Task ▸ Supply the number of lines below containing "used", nothing else.

Excerpts from a dataset:

--- START ---

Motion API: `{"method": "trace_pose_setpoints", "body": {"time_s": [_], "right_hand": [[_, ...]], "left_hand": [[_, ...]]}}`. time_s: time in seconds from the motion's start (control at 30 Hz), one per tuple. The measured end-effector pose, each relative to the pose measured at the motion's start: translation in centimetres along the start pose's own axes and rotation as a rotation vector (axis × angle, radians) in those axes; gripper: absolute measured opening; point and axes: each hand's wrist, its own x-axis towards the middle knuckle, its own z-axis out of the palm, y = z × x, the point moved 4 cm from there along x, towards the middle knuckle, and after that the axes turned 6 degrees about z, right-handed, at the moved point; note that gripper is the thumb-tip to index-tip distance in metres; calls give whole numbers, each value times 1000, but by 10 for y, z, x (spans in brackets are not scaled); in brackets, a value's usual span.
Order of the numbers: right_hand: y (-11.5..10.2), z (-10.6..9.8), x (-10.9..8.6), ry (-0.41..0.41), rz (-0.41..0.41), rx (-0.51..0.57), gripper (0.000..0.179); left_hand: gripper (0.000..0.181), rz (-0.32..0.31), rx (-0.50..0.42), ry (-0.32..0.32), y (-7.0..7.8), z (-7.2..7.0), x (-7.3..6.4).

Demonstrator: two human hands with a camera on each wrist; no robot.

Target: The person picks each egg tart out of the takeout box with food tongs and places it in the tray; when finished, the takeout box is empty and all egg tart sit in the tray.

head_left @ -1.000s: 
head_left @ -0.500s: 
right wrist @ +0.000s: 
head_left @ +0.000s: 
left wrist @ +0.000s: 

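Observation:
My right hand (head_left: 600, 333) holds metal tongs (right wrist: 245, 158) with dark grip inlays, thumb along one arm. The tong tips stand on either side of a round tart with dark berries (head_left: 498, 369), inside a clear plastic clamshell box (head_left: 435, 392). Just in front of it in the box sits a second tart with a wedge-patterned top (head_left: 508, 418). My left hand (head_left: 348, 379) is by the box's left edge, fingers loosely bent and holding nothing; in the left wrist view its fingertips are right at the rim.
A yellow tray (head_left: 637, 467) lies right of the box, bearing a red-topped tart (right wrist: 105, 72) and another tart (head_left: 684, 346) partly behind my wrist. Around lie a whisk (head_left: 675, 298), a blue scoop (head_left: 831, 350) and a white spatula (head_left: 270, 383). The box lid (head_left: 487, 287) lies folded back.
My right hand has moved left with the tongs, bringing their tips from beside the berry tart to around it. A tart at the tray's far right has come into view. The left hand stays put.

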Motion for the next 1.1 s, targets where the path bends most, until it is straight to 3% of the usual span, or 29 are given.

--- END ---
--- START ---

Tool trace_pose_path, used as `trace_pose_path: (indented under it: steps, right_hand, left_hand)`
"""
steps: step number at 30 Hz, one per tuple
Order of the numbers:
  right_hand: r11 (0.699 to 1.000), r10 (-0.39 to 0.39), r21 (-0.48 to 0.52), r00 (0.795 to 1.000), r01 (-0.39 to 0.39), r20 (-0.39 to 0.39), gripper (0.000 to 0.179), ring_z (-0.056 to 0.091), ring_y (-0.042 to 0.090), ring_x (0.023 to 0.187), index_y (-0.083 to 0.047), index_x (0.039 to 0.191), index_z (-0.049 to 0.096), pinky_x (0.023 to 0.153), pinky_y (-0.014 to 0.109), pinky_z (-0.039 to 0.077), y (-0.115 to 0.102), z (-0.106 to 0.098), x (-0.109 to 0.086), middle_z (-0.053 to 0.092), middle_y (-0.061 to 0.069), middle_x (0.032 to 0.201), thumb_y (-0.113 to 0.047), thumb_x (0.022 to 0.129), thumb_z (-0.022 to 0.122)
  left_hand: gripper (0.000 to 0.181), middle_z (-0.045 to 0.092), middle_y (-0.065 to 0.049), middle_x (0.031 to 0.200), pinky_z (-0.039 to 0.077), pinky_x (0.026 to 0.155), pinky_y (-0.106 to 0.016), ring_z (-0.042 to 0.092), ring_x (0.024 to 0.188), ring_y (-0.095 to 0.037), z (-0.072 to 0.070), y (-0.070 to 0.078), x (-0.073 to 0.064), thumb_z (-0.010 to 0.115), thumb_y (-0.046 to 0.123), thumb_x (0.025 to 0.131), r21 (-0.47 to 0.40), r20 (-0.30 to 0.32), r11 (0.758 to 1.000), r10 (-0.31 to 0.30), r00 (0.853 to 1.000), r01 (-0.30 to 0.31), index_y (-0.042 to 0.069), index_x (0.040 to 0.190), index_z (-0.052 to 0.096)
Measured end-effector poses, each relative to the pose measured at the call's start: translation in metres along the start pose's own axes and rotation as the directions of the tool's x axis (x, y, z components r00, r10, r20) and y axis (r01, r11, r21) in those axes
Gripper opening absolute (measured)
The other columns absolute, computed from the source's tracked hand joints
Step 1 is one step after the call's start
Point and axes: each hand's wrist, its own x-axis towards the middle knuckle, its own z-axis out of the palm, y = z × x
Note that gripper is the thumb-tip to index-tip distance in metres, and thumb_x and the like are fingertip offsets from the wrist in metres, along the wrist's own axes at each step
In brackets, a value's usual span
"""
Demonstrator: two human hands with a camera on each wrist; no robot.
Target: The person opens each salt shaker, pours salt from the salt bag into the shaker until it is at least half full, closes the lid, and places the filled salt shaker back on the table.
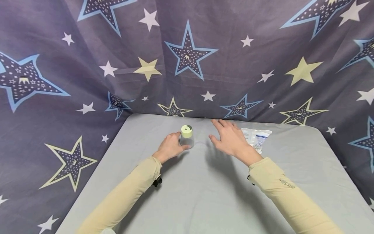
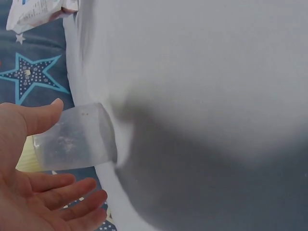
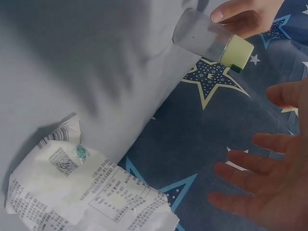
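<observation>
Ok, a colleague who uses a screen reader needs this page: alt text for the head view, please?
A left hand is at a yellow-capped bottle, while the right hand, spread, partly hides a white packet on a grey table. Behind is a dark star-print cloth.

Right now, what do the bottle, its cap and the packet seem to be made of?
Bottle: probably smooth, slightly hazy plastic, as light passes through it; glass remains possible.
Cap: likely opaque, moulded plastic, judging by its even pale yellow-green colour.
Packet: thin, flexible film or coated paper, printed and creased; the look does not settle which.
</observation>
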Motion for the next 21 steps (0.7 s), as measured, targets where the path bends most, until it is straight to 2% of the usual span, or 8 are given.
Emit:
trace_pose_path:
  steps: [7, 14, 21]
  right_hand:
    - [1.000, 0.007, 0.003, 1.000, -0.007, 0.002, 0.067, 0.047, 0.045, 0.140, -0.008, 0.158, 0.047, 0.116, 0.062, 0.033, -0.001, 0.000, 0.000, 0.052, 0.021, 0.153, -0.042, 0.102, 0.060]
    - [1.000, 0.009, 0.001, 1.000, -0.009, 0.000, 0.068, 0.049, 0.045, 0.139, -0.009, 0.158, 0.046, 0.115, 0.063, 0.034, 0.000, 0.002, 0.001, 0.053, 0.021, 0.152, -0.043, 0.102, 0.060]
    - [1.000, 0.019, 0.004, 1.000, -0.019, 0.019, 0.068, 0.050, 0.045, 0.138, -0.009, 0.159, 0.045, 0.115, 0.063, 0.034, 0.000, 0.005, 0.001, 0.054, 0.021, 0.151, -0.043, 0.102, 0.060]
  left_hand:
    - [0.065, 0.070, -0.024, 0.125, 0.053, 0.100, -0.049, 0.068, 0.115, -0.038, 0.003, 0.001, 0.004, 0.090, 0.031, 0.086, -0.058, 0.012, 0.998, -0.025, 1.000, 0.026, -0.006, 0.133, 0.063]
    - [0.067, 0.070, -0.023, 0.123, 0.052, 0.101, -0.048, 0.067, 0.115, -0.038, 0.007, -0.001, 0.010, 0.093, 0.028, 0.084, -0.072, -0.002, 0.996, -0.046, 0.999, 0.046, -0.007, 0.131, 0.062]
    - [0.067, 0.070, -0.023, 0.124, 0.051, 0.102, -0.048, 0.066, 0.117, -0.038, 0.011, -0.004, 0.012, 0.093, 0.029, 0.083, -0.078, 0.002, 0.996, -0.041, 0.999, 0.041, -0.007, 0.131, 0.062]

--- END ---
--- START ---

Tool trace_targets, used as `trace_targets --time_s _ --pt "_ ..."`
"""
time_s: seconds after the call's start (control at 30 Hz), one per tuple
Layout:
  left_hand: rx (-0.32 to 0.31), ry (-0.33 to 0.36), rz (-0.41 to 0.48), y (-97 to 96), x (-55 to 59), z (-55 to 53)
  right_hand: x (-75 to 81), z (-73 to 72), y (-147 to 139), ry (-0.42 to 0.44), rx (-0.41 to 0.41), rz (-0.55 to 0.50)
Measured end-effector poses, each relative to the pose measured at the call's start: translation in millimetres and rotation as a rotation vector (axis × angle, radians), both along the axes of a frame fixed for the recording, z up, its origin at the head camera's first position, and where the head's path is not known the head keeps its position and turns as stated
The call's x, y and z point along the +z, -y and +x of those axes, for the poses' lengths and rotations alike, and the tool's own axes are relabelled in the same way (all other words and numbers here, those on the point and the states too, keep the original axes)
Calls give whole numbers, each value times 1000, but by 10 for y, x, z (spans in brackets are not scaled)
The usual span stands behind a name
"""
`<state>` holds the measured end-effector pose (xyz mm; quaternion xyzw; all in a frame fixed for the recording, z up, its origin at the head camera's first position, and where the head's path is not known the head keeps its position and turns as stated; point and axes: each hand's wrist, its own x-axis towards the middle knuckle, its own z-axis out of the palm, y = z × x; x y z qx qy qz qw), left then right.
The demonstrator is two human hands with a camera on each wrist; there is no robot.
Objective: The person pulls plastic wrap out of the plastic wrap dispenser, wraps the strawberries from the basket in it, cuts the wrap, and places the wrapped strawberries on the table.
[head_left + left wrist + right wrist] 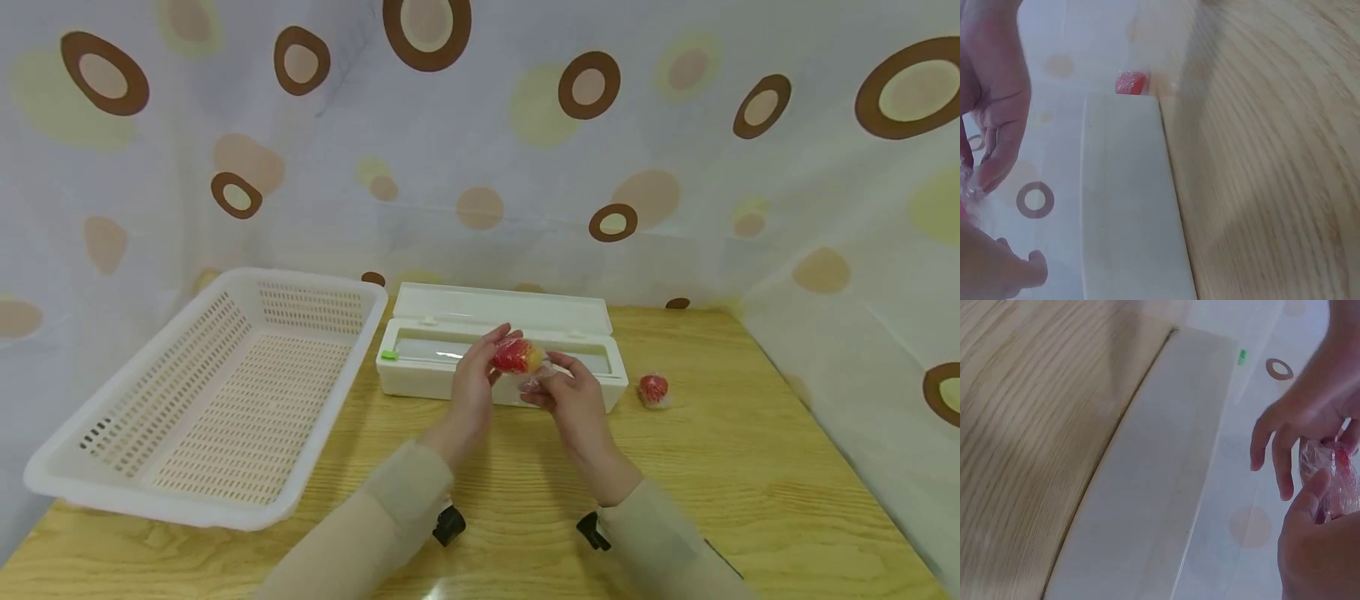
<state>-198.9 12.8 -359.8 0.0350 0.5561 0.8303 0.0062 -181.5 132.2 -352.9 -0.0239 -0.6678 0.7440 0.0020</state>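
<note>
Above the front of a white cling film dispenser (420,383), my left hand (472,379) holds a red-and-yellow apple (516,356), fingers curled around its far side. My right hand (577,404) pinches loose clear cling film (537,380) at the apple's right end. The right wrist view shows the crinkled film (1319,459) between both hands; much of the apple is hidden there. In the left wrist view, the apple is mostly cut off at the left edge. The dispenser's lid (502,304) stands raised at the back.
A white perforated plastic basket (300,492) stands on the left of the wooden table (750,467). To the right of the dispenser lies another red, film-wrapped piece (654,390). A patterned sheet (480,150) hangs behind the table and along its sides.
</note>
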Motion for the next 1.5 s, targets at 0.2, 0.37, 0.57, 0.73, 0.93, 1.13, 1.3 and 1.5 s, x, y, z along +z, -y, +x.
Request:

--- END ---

Solution for this problem ▸ 2